The fintech company Ripple recently announced a new version of its xCurrent product offering that will allow XRP to act as a something akin to a bridge currency, which could potentially render the decades-old headache of SWIFT payments obsolete.
XRP has other potential uses as well; last month the Bill and Melinda Gates Foundation publicized its partnership with Ripple to explore “pro-poor payment systems.” Financial institutions ranging from PNC to Santander Bank to Mitsubishi UFJ Financial Group have signed up, which bodes well for the commercial viability for the platform.
Despite these promising developments, the SEC has yet to pronounce a definitive position on XRP’s classification, even though the United States Financial Crimes Enforcement Network (FinCEN) declared back in 2015 that XRP is not a security. Separately, XRP’s 2013 token sale occurred well before the 2016 cutoff point for the SEC’s enforcement of unregistered security sales. Given that the currency is well-established today and has been comfortably integrated within the financial services realm, experts contend that the downstream effects of an SEC action constraining its usage would impact a host of stakeholders.
Herbert Sim, the chief commercial officer at Singapore-based Cryptology, a company that facilitates investments in blockchain and cryptocurrency, observed that “[i]n order for the space to move forward and investor confidence to settle, regulators need to put standards in place to separate the weeds from the roses in the cryptocurrency world.” These standards should ideally take the form of legislation that clarifies that the priorities of the SEC and other regulatory agencies should be first and foremost to protect consumers and prevent bad actors from subverting cryptocurrencies for their own ill-gotten gains.

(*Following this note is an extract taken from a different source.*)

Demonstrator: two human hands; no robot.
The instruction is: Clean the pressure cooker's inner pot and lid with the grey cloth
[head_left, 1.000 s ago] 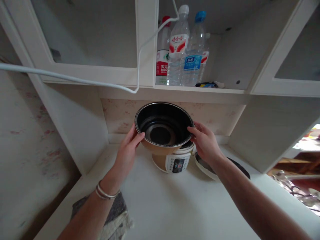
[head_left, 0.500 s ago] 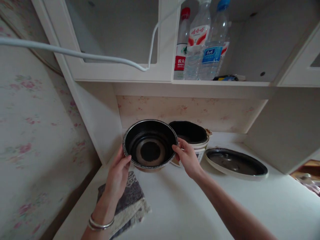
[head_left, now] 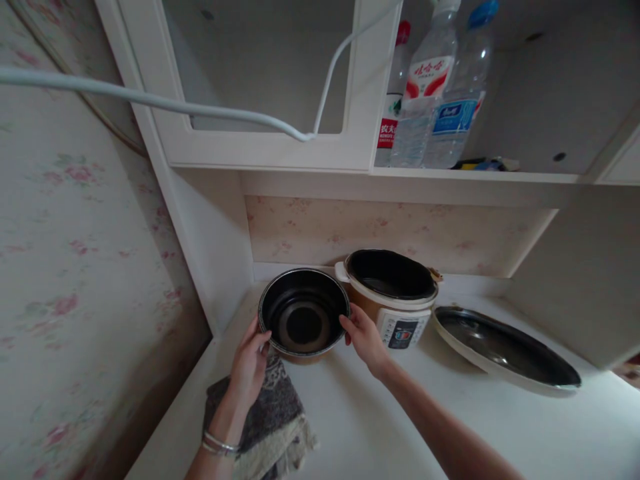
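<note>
A round black inner pot [head_left: 305, 323] with a shiny rim is gripped at both sides. My left hand [head_left: 251, 360] closes on its left rim, thumb over the edge. On its right rim, my right hand [head_left: 364, 339] pinches with thumb and fingers. The pot tilts towards me, showing a ringed base; whether its underside touches the counter is hidden. Just right of it stands a white and tan electric cooker [head_left: 405, 320] with an uncovered dark interior. Below my left hand lies a folded dark grey cloth [head_left: 273, 410] with a pale fringe.
To the right, a large dark lid [head_left: 505, 343] with a pale rim lies on the white counter [head_left: 380, 433]. Plastic bottles [head_left: 425, 100] stand in the open cabinet above. A white cable [head_left: 200, 109] hangs across the upper left.
Both hands have brought the pot lower and away from in front of the cooker, whose front panel now shows. The whole view has shifted slightly.
</note>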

Such legislation would ideally put all companies on a level playing field, and obviate the need for issuing piecemeal regulations pertaining to individual currencies.
Ultimately, a modicum of regulatory certainty would speed the adoption of viable cryptocurrencies and promote broader innovation in the industry. Doing so would give U.S. regulators the ability to play an outsized role in influencing standards elsewhere as well, giving U.S. firms an advantage over their global counterparts while concomitantly helping to usher in the next era of fintech innovation.